Fresh osteochondral allografts have been widely used to treat cartilage lesions for more than 100 years1. Transplantation of cartilage and bone in the form of an allograft allows osseous healing while maintaining the articular cartilage architecture. This composite tissue transplant remains intact in vivo for extensive periods of time with a favorable mechanical and biological environment. The chondrocytes of the graft are thought to actively remodel the extracellular matrix environment, and thus contribute to the tissue integrity. We recently reported that allograft cells could survive up to twenty-nine years after transplantation without the need for systemic immunosuppression2. Although mosaic cell populations have been demonstrated in other forms of transplantation, these have always been under the umbrella of long-term systemic immunosuppression3,4. In a classic study, Langer and Gross5 showed that intact articular cartilage surfaces obtained by removing the subchondral bone of rat femoral heads and filling of the osseous segments with acrylic cement exhibited essentially no humoral immune response in contrast to that seen with minced cartilage or isolated chondrocyte transplants. This finding has been attributed to the so-called “immunoprivileged” status of articular cartilage, which protects the chondrocytes from the immune system of the host.

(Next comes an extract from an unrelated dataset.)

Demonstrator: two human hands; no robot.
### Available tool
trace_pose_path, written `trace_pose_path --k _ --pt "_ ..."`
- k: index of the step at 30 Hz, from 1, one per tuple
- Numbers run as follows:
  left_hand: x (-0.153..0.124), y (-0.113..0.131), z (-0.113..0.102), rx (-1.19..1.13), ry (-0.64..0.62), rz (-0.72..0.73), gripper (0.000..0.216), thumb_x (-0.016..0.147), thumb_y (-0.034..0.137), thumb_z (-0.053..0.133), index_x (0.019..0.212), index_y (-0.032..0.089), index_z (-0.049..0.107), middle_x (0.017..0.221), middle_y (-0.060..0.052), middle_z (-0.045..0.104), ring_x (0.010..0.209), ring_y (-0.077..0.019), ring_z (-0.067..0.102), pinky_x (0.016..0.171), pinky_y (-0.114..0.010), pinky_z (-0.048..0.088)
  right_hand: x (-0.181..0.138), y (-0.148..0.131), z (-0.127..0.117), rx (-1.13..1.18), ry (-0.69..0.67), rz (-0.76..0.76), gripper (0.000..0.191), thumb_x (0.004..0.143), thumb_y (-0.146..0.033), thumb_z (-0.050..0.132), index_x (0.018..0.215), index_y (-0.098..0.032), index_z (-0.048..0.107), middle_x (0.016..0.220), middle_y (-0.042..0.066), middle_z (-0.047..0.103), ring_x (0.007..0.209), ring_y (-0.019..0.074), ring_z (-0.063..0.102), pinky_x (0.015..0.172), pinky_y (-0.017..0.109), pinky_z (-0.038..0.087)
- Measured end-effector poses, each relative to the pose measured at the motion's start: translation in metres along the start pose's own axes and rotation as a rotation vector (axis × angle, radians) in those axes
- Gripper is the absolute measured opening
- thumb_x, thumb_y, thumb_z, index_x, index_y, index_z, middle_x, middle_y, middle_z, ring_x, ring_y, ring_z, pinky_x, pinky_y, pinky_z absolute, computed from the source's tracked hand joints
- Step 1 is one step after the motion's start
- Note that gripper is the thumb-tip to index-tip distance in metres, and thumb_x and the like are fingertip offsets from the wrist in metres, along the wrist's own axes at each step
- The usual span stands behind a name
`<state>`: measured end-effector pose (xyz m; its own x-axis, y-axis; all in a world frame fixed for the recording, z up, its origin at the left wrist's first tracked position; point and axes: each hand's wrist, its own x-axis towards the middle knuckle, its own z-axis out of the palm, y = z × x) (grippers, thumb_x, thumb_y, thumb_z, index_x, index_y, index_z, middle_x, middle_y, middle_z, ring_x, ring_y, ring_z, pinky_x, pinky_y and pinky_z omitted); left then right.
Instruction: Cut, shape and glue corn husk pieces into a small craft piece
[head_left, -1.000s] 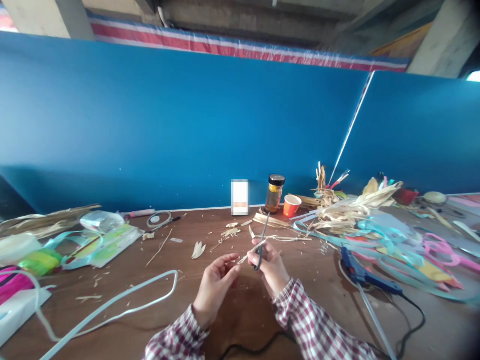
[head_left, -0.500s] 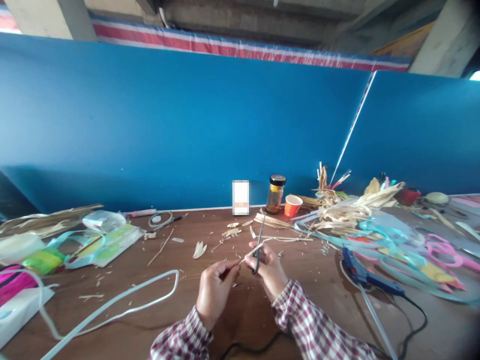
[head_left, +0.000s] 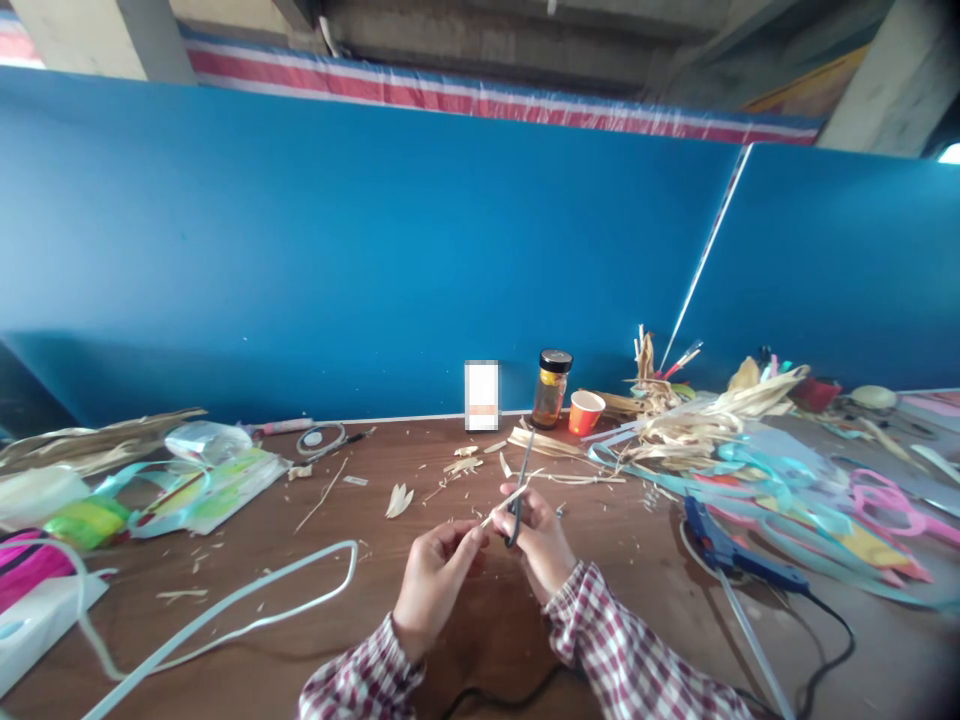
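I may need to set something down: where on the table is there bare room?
The table has nearly bare patches between the right hand and blue glue gun, and between the left hand and white loop. Pale husks and coloured scraps crowd the right; a green bundle and clear plastic, the far left.

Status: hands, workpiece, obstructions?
Left hand pinching pale strip. Right hand holding scissors. Scraps ahead, glue gun off right; neither touching hands.

Two hands (head_left: 436, 580) (head_left: 544, 540), one pair of dark scissors (head_left: 516, 510) — one lidded jar (head_left: 550, 398).
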<state>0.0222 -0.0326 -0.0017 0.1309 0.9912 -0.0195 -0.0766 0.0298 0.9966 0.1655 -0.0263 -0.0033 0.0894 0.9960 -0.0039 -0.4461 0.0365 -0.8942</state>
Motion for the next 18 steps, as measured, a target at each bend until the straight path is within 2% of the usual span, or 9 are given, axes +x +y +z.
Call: trace_pose_path --k 6,11,14,18 --pt "-0.0024 0.0031 0.0024 -0.180 0.004 -0.139 0.032 0.064 0.043 0.073 0.072 0.012 0.066 0.063 -0.002 0.066 0.052 -0.0087 0.055 0.052 -0.019 0.046 0.0004 0.0005 -0.0009 -0.014 0.012 -0.020 0.044 0.060 -0.020 0.079 0.098 -0.018 0.057 0.069 -0.004 0.062 0.060 0.0091 0.054 0.046 0.018 0.033" --pt "-0.0028 0.0063 0.0027 -0.182 0.023 -0.159 0.032 0.062 0.042 0.073 0.066 0.012 0.064 0.059 -0.001 0.063 0.048 -0.0070 0.052 0.048 -0.018 0.043 0.0007 -0.0003 0.0002 -0.009 -0.001 -0.011 0.046 0.057 -0.019 0.080 0.097 -0.018 0.056 0.067 -0.004 0.062 0.058 0.0095 0.054 0.045 0.018 0.033" --pt "-0.0009 0.0050 0.0013 -0.165 0.011 -0.119 0.031 0.064 0.040 0.073 0.074 0.012 0.066 0.064 -0.003 0.065 0.052 -0.0079 0.053 0.049 -0.018 0.044 0.0004 -0.0001 -0.0005 -0.008 -0.003 -0.022 0.044 0.059 -0.019 0.078 0.097 -0.018 0.056 0.067 -0.004 0.062 0.059 0.0094 0.054 0.047 0.018 0.034" --pt "0.0018 0.0004 -0.0006 -0.074 0.004 0.030 0.043 0.059 0.034 0.077 0.095 0.014 0.068 0.080 -0.006 0.070 0.068 -0.0148 0.061 0.059 -0.023 0.050 0.0005 0.0008 -0.0022 -0.013 0.005 -0.032 0.043 0.060 -0.017 0.077 0.098 -0.018 0.057 0.069 -0.004 0.061 0.059 0.0089 0.053 0.047 0.018 0.035"
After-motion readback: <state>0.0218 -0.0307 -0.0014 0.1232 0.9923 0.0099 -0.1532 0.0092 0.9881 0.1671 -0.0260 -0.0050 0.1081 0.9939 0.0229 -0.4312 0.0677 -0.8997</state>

The extent to which allograft chondrocytes retain their gene expression profiles and chondrogenic capacities remains unknown. Our goal was to compare gene expression, proliferation rate, and chondrogenic potential between host and allograft chondrocytes isolated three years after an unsuccessful fresh osteochondral allograft transplant in the knee. The patient was informed that data concerning her case would be submitted for publication, and she provided consent. The study was performed in full compliance with our institutional review board (IRB). Our IRB at University of California Davis Medical Center does not consider case reports to be research and does not expressly provide IRB approval. We have sought IRB approval for case reports on a number of occasions in the past and have been given written documentation of this policy.
Tissue Source
A forty-eight-year-old woman with early osteoarthritis of the knee was treated with a fresh osteochondral allograft with use of cylindrical plugs prepared with commercially available instrumentation (Arthrex, Naples, Florida); the plugs were applied to the trochlea (20 × 20-mm plug), the medial femoral condyle (20 × 20-mm plug), and the lateral femoral condyle (15 × 15-mm plug). The graft was a whole fresh distal part of a femur (University of Miami Tissue Bank, Miami, Florida) from an eighteen-year-old male donor implanted twelve days after harvest. The tissue bank provided the allografts submerged in culture media (RPMI-1640 or lactated Ringer solution) with antibiotics at a refrigerated temperature (1°C to 10°C, never frozen). Transplants approximately 1.0 to 1.5 cm in diameter were created from the region of the allograft joint corresponding to the site of transplantation. Prior to implantation, bone marrow was removed from the transplant plugs with pulsatile irrigation, and the transplant was then plugged into the recipient site without any additional treatment.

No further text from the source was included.